• [What the task requires]:
Reproduce exactly, and only, the lines below from the one containing "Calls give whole" through the one containing "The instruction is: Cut".

• [Exercise data]:
┌──

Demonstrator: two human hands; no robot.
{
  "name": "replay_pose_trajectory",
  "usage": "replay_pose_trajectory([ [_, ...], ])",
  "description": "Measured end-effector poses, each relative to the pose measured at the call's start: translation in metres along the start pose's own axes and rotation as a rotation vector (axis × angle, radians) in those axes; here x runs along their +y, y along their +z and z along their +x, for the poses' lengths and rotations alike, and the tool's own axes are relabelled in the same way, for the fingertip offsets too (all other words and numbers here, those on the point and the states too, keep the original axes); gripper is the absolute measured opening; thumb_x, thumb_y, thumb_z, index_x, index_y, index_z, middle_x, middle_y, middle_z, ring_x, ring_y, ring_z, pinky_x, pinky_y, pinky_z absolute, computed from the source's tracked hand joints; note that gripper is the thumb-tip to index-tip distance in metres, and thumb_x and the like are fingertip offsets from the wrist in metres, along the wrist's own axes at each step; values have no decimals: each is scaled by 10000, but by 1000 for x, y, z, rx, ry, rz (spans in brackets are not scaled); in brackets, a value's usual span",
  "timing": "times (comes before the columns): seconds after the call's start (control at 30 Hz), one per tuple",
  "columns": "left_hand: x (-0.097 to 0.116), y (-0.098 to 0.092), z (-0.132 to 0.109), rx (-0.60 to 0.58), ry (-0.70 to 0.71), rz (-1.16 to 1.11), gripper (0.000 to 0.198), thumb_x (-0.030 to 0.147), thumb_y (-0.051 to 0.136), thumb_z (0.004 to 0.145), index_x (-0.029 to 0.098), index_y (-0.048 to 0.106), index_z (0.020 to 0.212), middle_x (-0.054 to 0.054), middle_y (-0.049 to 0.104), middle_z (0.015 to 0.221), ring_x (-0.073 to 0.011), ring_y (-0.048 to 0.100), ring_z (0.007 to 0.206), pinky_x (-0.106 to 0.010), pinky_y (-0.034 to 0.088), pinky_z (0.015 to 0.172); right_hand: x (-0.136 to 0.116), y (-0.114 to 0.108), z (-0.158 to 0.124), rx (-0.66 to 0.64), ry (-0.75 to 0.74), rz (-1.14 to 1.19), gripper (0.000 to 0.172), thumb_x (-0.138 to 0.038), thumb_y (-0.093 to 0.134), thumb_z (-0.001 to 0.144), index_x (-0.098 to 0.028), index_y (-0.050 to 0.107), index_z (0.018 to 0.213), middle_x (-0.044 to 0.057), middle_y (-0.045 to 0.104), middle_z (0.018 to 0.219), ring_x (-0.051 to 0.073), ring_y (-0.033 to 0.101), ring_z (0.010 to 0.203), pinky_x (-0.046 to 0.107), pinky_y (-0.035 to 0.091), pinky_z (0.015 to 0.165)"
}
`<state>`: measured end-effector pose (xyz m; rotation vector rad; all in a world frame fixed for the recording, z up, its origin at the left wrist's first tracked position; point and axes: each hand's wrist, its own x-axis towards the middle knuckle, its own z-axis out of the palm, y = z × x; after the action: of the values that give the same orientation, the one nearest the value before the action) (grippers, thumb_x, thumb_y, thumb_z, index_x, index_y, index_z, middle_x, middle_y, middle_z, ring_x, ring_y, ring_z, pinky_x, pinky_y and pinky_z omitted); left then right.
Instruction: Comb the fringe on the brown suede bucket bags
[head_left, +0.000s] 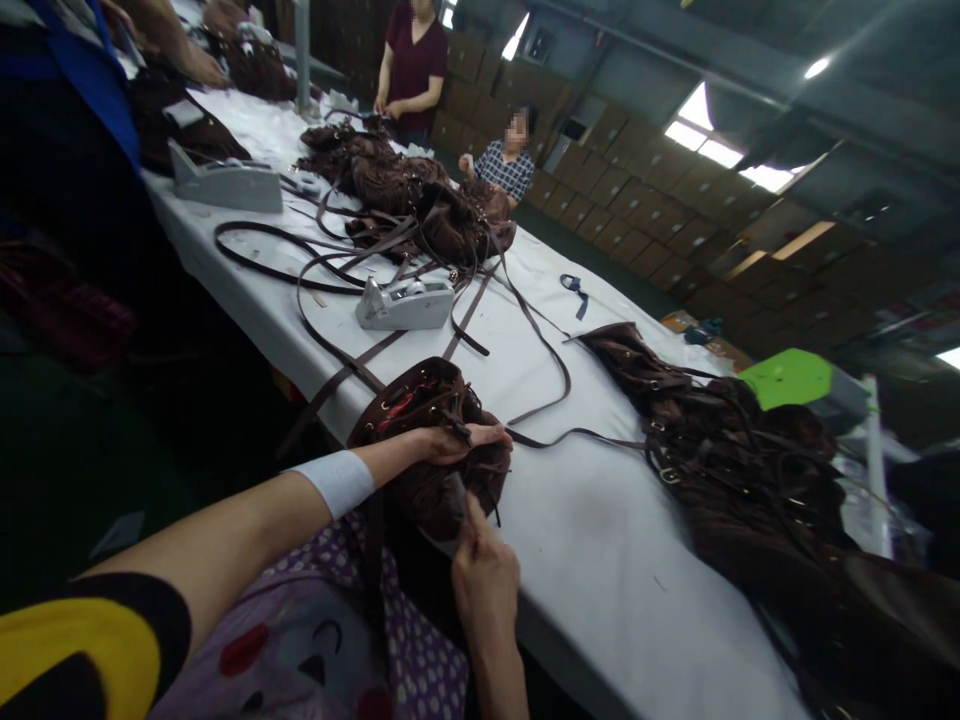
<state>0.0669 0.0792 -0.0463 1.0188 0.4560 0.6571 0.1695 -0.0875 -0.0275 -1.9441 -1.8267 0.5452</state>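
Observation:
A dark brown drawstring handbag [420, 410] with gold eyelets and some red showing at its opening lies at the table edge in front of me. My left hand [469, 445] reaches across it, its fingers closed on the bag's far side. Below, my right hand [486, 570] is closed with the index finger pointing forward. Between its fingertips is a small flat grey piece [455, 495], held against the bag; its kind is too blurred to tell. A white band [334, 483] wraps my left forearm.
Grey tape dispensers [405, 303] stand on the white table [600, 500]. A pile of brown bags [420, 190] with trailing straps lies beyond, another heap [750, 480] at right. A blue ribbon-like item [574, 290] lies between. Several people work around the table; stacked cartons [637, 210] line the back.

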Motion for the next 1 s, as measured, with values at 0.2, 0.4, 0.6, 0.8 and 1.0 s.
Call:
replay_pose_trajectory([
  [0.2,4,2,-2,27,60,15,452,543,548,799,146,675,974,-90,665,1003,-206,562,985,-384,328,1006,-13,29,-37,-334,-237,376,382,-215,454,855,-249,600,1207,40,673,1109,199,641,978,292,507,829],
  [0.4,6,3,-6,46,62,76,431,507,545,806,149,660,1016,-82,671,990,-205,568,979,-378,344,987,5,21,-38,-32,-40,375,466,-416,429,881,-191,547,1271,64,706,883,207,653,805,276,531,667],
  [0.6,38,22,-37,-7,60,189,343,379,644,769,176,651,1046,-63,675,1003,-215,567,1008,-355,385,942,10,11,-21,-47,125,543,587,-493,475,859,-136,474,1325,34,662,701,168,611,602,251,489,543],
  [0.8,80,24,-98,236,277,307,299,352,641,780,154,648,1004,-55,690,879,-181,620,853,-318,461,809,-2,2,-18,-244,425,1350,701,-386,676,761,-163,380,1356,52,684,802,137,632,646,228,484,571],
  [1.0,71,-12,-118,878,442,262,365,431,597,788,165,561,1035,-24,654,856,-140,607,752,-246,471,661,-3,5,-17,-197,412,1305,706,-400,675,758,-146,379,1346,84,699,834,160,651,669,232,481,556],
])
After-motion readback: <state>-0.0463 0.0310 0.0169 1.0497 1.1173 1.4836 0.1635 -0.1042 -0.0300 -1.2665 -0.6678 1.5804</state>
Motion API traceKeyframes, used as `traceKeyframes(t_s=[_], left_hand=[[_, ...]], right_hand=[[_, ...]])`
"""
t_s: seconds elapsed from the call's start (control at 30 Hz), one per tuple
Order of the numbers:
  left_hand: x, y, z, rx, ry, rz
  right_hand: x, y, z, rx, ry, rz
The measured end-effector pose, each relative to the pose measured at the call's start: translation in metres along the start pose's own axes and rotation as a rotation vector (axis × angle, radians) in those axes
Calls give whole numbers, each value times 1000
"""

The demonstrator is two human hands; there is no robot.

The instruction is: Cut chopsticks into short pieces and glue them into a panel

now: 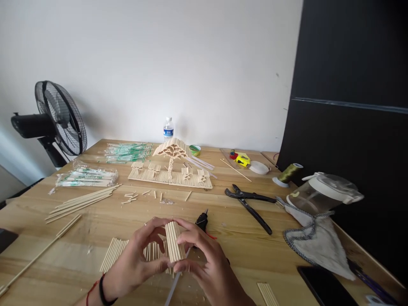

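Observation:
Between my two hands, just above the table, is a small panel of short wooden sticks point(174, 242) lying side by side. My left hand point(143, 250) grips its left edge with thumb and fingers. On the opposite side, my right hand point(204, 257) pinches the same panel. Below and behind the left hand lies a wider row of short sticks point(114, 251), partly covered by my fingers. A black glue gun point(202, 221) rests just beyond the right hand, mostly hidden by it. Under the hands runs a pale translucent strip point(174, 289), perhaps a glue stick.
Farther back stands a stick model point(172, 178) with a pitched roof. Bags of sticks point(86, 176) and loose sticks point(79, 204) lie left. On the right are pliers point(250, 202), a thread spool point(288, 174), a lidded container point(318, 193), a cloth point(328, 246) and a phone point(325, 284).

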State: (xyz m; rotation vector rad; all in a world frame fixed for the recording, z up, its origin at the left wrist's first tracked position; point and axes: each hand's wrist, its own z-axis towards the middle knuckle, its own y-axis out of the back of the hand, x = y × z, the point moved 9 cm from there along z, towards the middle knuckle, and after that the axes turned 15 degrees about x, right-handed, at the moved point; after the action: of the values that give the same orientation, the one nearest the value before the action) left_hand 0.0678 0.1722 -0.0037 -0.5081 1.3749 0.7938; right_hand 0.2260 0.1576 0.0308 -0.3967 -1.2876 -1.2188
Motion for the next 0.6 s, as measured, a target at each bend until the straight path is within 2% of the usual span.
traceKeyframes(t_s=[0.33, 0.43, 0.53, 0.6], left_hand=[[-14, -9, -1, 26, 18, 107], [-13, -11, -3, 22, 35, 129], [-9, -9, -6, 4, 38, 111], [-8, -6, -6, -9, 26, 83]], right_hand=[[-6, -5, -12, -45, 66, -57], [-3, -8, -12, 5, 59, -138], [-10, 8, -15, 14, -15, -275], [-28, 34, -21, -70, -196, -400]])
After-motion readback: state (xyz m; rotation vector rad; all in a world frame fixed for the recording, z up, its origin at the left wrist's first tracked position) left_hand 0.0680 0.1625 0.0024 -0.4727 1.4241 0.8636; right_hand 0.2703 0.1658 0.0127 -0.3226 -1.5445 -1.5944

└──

• [Answer for the task]:
Calls give whole numbers, each value times 1000
"""

The demonstrator is two human hands; there is no robot.

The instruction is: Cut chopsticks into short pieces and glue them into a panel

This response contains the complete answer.